The two-level booster is very small and does not require an internal self-destruction system, he explained.
“It simply came to our notice then Rocket Get down safely into the safety zone by ordering the engines to stop, “Kemp said.” This is a very effective technique. The rocket has no explosives and no pyrotechnic vessel, which makes it safe. “
The navigation glitch appears to have been caused by a software issue, London and Kemp said. If confirmed it would be good news, they added that Astra’s trajectory to the missile pad would not be particularly long or rough.
“We learned things that could push us back six months or a year,” Kemp said.
Instead, the necessary changes will “include a software update to our guidance system,” he said. “This is fantastic news. I can not be happy that we will be up to Alaska by the end of the year with Rocket 3.2.”

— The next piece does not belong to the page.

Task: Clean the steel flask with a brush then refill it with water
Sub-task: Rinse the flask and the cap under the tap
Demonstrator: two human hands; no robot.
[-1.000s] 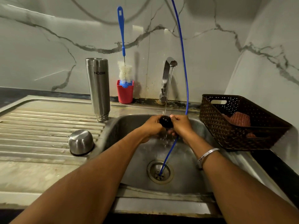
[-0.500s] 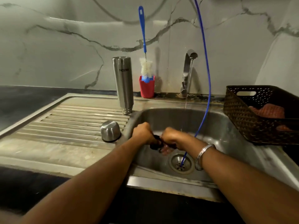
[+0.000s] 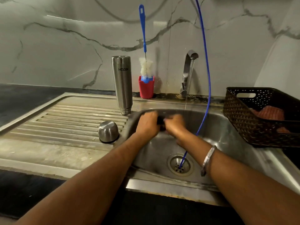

Rocket 3.2 is almost ready to go. The final assembly and testing of a booster similar to Rocket 3.1 is underway at Astra’s Bay Area headquarters, according to London.
Astra, founded in 2016, is expected to successfully reach orbit within three attempts. The performance of Rocket 3.1 on Friday night was encouraging, with Kemp monitoring the company to achieve that goal, he said.
Thanks, elonmusk. We appreciate that and are encouraged by the progress we have made today on our first three flights on the way around https://t.co/CrH8iBYNpS.September 12, 2020
In the long run, Astra wants to gain a significant share of the small-satellite launch site market. That market currently dominates Rocket Laboratory, Which offers small rides dedicated rides in orbit (as planned by Astra), and SpaceX, Which carries the Phantom spacecraft as “rideshares” on passengers carrying large primary payloads.
Astra aims to carve out its space with an inexpensive, flexible and highly responsive launch system. For example, the full rocket 3.1 launch system was used by only six people in a week more than the test flight on Friday night, Astra representatives said.
“These new generation small-satellite payloads don’t have enough starters to go to enough places on the requested tables,” Kemp said. “We are very excited to join Rocket Lab, SpaceX and other companies that provide these next generation satellites, helping us to better serve the people of the earth with new services that connect and enhance our lives.”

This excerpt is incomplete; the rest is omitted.